_Task requirements_.
Please output the listing that follows exactly, but keep all images out.

■ ■ ■ ■ ■ ■ ■

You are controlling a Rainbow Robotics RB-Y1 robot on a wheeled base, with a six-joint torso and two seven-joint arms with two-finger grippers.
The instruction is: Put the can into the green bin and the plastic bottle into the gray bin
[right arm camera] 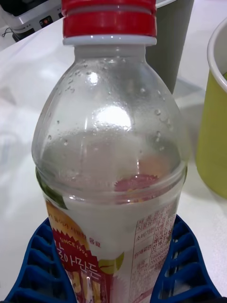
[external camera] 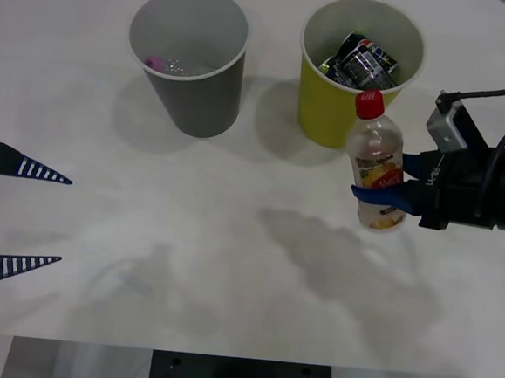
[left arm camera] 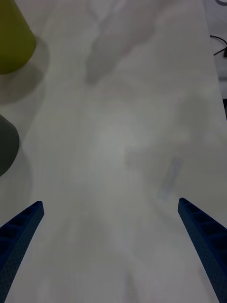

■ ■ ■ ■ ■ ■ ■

_Output for this exercise_.
You are controlling a Rainbow Robotics RB-Y1 robot on a wheeled base, with a six-joint torso and two seven-joint arms with two-finger grippers.
The instruction is: Put the can into the green bin and the plastic bottle into the gray bin
[right arm camera] 
[external camera] 
[left arm camera] 

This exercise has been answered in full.